> What to work on:
All lines of the material that contain "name" must be copied out.
:: Material provided ::
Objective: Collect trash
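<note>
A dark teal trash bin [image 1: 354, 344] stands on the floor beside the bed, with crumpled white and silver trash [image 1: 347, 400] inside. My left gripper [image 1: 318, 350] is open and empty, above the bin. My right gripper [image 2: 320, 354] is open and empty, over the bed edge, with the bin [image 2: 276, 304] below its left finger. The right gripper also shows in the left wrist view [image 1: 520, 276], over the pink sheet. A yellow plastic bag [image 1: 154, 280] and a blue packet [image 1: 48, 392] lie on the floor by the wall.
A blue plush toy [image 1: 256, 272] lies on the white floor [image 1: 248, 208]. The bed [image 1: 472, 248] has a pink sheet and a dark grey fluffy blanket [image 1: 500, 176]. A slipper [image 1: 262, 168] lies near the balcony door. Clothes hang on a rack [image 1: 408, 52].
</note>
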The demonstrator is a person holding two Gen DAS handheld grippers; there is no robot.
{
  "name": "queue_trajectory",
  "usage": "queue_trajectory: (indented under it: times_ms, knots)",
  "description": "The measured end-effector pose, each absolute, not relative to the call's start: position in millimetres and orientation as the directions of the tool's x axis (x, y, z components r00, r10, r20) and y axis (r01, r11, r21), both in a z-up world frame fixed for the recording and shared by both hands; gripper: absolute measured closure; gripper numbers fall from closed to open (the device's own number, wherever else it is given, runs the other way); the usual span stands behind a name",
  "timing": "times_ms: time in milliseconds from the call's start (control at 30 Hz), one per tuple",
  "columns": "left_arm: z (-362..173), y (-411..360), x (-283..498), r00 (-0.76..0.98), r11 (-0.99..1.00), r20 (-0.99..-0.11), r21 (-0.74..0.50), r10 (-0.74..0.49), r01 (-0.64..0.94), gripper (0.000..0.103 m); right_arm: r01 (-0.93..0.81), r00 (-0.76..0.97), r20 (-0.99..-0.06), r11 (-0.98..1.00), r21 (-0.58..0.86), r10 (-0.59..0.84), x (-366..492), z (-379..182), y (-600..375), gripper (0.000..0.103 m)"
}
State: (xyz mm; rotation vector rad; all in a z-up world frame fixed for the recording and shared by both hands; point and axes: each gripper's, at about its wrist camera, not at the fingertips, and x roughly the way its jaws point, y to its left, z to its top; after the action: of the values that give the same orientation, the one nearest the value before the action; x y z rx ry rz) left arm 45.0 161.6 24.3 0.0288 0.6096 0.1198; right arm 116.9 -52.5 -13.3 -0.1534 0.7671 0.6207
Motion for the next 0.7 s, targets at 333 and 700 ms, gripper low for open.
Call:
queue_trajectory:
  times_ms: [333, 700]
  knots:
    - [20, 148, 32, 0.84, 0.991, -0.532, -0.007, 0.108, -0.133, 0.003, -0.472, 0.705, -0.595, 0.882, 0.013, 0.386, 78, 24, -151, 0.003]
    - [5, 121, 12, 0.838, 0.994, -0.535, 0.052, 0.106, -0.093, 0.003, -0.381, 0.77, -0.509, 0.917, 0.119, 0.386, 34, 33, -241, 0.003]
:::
> Your response:
  "name": "queue_trajectory",
  "description": "The measured end-effector pose, each absolute, not relative to the call's start: position in millimetres and orientation as the directions of the tool's x axis (x, y, z components r00, r10, r20) and y axis (r01, r11, r21), both in a z-up world frame fixed for the recording and shared by both hands; gripper: absolute measured closure; gripper numbers fall from closed to open (the device's own number, wherever else it is given, runs the other way); the usual span stands behind a name",

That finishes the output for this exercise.